Back to All Events

THE CAMERA'S EYE: VIEWS FROM THE HGC/RCS 1967 TOUR

Travel back to Asia in 1967 through photos taken by Matt Hobbs ’68
on the Harvard Glee Club/Radcliffe Choral Society 1967 “Round the World” Tour.

HOBBS-article-1.jpg

In the summer of 1967, ninety-plus singers from the Harvard Glee Club and Radcliffe Choral Society embarked on a nine-week choral tour of Asia and Eastern Europe under the direction of Conductor Elliot Forbes ’41. In the years since, members of the 1967 “Round the World” Tour group have gathered on a regular basis, to reconnect with old friends and reminisce about the shared experience that many still regard as a lifetime touchstone moment. The most-recent of these gatherings took place in April 2017 on the occasion of the Fiftieth Anniversary of the Tour. 

Among the tour members who returned to Cambridge for the 2017 gathering was Matthew H. Hobbs, AB ’68, MCP ’70. Now retired after a career in public finance investment banking, he currently lives in San Francisco with his wife, Consuelo, and serves as a member of the Harvard Glee Club Foundation’s Board of Directors. 

During the semester preceding the 1967 Tour, Hobbs took a photography course at Harvard’s Corbusier-designed Carpenter Center.
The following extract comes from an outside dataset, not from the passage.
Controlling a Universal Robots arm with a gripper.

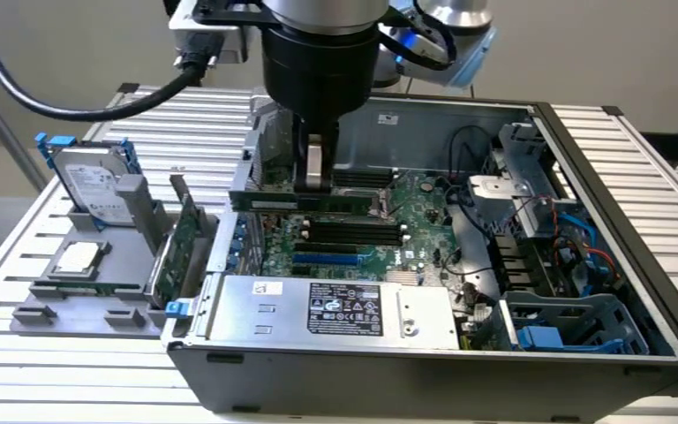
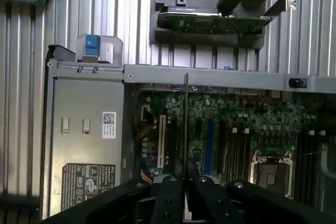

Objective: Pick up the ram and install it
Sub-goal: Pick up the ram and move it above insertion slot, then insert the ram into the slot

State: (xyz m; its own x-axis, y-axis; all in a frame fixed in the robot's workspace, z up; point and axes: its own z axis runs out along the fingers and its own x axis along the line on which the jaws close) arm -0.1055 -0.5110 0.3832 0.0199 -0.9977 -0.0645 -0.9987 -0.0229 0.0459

There, he was introduced to Pentax cameras, hand-held light meters, black-and-white Tri-X Kodak film, and the creativity made possible from doing your own printing in the well-stocked darkroom. He was able to put these skills to good use while on tour in documenting some of the unique views he had of Asia beyond the footlights of the concert stage. 

Hobbs has kindly allowed the Glee Club Foundation to showcase some of his photos which are assembled into the “Faces of Asia” gallery below. The photos -- some joyful, some harrowing, all vibrant and arresting -- consist largely of close-up portraits of individuals Hobbs encountered while in Asia. A few depart from this pattern, including a stunning black-and-white image of a Chinese ship and rowboat with two men, a photo of a man walking through a shadowed colonnade, and the image of a Japanese temple reflected in a pool of water. Shot in various styles and with an eye to technique that betrays Hobbs’ photography training, the photos are as fascinating as they are aesthetically pleasing.

One of the observations that Hobbs makes about photographing faces around the world is differences in “comfort zones.” In India, for example, he found he could approach his subjects to within an arm’s length without raising alarm as they are simply used to high density. Taking a similar photo of subjects in the West, however, would require him to operate from two or three times the distance.

Hobbs purposely timed many of his photos to capture his subject’s direct engagement with the camera. Many of these photos exhibit a direct personal acceptance of the photographer. It is no wonder that Hobbs refers to many of the subjects in his collection as his “friends.”

Looking back on the 1967 Tour, Hobbs remembers it as being a “life-transforming experience” filled with new adventures each day. Like members of all Glee Club tours, he looks back fondly on memories of his fellow singers and musical experiences. His photographs of Asia and some of the people he encountered there, however, provide a creative glimpse into the unique 1967 Tour experience. 

We are thankful to Matt Hobbs for taking these photos and sharing them with us.